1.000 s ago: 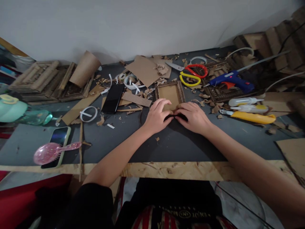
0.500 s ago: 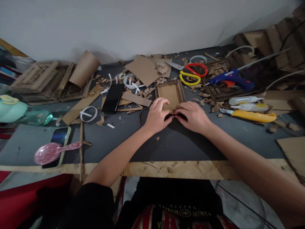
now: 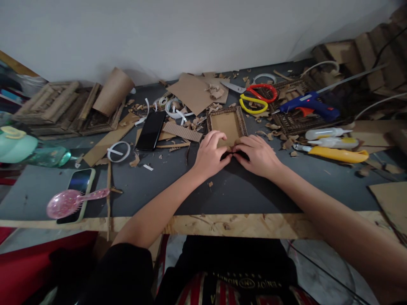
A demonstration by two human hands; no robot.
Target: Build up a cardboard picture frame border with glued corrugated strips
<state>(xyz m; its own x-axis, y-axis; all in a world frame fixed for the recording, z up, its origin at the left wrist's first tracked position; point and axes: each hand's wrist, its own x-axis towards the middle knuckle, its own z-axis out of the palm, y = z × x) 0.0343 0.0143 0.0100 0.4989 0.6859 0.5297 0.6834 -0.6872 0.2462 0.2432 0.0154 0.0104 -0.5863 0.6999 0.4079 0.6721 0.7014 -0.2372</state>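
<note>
The left hand (image 3: 210,153) and right hand (image 3: 259,154) meet at the near edge of a small cardboard frame (image 3: 227,123) lying flat on the dark worktop (image 3: 229,190). The fingers of both hands are curled, and their tips pinch a small dark piece (image 3: 233,154) between them right at the frame's lower border; what that piece is cannot be made out. The frame already has its corrugated border on the three sides in view, so it looks largely built, with the near side being worked on and seemingly the part left to finish. Beyond it lie cardboard scraps (image 3: 193,91), red and yellow scissors (image 3: 256,98) and a blue glue gun (image 3: 310,106); a yellow cutter (image 3: 337,155) is to the right, a black phone (image 3: 151,130) to the left
</note>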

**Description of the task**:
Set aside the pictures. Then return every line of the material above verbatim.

**Result**:
1.000 s ago: 
0.500 s ago: 
now: 
A demonstration by two human hands; no robot.
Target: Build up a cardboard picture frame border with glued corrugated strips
<state>(xyz m; its own x-axis, y-axis; all in a world frame fixed for the recording, z up, its origin at the left wrist's first tracked position; point and axes: each hand's wrist, its own x-axis towards the middle knuckle, its own z-axis out of the palm, y = z × x) 0.0343 0.0143 0.0100 0.4989 0.6859 0.5297 0.6834 -0.6872 0.2462 0.2432 0.0154 0.0104 -0.5863 0.6999 0.4079 0.6721 0.7014 -0.2372</state>
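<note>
The left hand (image 3: 210,153) and right hand (image 3: 259,154) meet at the near edge of a small cardboard frame (image 3: 227,123) lying flat on the dark worktop (image 3: 229,190). The fingers of both hands are curled, and their tips pinch a small dark piece (image 3: 233,154) between them right at the frame's lower border; what that piece is cannot be made out. The frame already has its corrugated border on the three sides in view, so it looks largely built, with the near side being worked on and seemingly the part left to finish. Beyond it lie cardboard scraps (image 3: 193,91), red and yellow scissors (image 3: 256,98) and a blue glue gun (image 3: 310,106); a yellow cutter (image 3: 337,155) is to the right, a black phone (image 3: 151,130) to the left
</note>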

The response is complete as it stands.